The complication started when I was tasked with implementing 802.1x authentication for the end-nodes on these 4400-series switches (Windows XPsp2 clients). After doing the initial configuration, I was getting a "Bad request from NAS" in the ACS logs. As I feared, the fact that the 4400s, the NASes, were using the Radius (3Com) interface configuration as shown above, this seems to exclude the 802.1x authentication from happening. I moved the 4400 in question out of the radius group using the 3com VSA and into just a IETF Radius VSA and the users were able to authenticate just fine using 802.1x. Of course, it seems to be one or the other, I can't seem to have radius authentication to the switches themselves AND authentication of devices hanging off the switch at the same time. I suspect that if I add the IETF parameters to the VSA above, I might be able to accomplish both, but I don't know what the format would look like.
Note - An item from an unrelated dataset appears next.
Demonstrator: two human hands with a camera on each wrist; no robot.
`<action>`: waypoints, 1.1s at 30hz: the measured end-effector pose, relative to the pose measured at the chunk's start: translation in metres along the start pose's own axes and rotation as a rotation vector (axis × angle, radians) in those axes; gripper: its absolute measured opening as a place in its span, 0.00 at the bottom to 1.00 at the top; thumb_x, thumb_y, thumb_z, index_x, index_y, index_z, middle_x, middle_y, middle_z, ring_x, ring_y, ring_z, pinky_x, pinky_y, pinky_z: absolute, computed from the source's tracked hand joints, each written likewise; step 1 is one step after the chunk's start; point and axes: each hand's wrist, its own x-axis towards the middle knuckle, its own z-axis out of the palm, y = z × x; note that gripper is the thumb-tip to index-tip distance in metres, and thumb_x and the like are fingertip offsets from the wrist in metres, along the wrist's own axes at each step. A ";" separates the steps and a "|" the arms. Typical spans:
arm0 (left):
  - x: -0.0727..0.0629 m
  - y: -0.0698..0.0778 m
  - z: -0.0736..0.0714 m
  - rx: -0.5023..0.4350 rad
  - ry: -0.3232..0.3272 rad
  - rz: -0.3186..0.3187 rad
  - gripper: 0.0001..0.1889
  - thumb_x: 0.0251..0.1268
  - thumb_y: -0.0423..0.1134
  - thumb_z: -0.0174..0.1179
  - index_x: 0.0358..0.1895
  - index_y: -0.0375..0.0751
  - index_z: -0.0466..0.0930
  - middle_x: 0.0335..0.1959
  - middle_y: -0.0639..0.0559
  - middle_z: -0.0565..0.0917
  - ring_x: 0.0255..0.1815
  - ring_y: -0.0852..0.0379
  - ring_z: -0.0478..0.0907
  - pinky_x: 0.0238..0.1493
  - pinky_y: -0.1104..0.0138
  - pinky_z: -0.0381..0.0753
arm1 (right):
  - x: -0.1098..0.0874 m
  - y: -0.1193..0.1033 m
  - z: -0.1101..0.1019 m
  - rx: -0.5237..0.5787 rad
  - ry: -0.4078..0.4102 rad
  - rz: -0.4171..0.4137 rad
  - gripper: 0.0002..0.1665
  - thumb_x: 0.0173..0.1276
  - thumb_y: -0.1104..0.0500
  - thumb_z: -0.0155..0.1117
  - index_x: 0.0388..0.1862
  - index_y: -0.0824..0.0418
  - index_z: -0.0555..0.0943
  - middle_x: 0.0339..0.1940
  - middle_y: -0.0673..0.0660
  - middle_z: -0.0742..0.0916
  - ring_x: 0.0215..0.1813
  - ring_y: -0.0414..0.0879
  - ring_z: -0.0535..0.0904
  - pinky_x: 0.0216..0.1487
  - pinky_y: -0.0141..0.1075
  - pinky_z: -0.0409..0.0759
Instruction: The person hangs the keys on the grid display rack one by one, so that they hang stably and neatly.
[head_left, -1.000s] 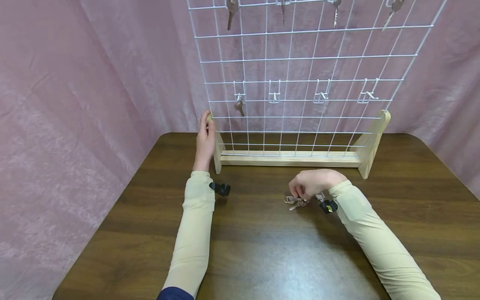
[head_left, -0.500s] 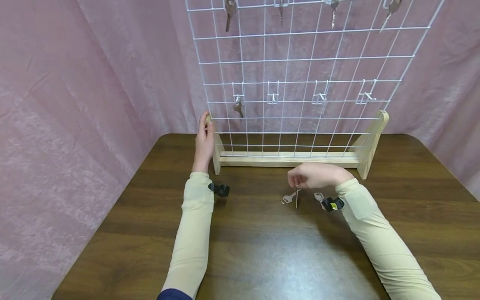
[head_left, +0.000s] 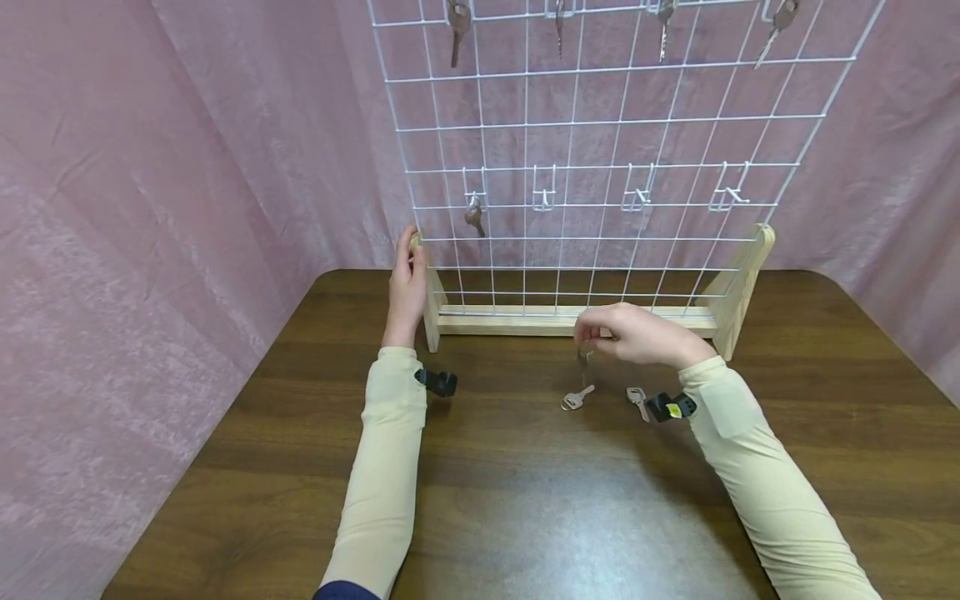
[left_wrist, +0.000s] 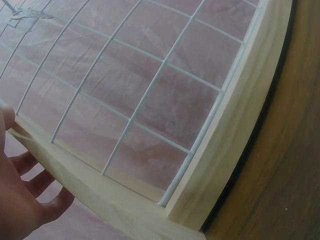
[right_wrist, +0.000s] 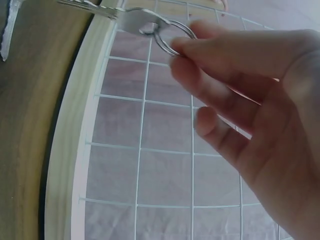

Of course, I can't have the switch in two different AAA Client groups, so one client group needs to be able to do both.
Any ideas?
-Scott
10-13-2005 05:56 AM
The "Bad request from NAS" error indicates one of four things:
1. Invalid key - (do not cut and paste as this cause a key mismatch)
2. Wrong IP in authentication request
3. Wrong protocol specified in Network Configuration for NAS
4. Special characters in Key.
10-13-2005 07:04 AM
Thanks. I figure one of those is probably true, especially since the information being passed as an administrator trying to connect to the switch autenticating against the ACS is going to be different than an 802.1x user trying to authenticate against the ACS. The problem right now is that it's an either/or scenario, and I'm trying to figure out how to make it so that the tacacs+ authentication to the switch AND 802.1x authentication can occur at the same time, which would seem to involve having a VSA that incorporated elements of both.
In short -
1. Configure the ACS to handle the 3Com VSA, then you can authenticate against the switch via tacacs+ but not 802.1x users (get the "Bad request from NAS" error, which I would expect)
2. Configure the ACS to handle the 3com via just straight radius and then 802.1x authentication works, but authentication for administration to the switch doesn't work.
Ideally, both should be able to occur at the same time I would think.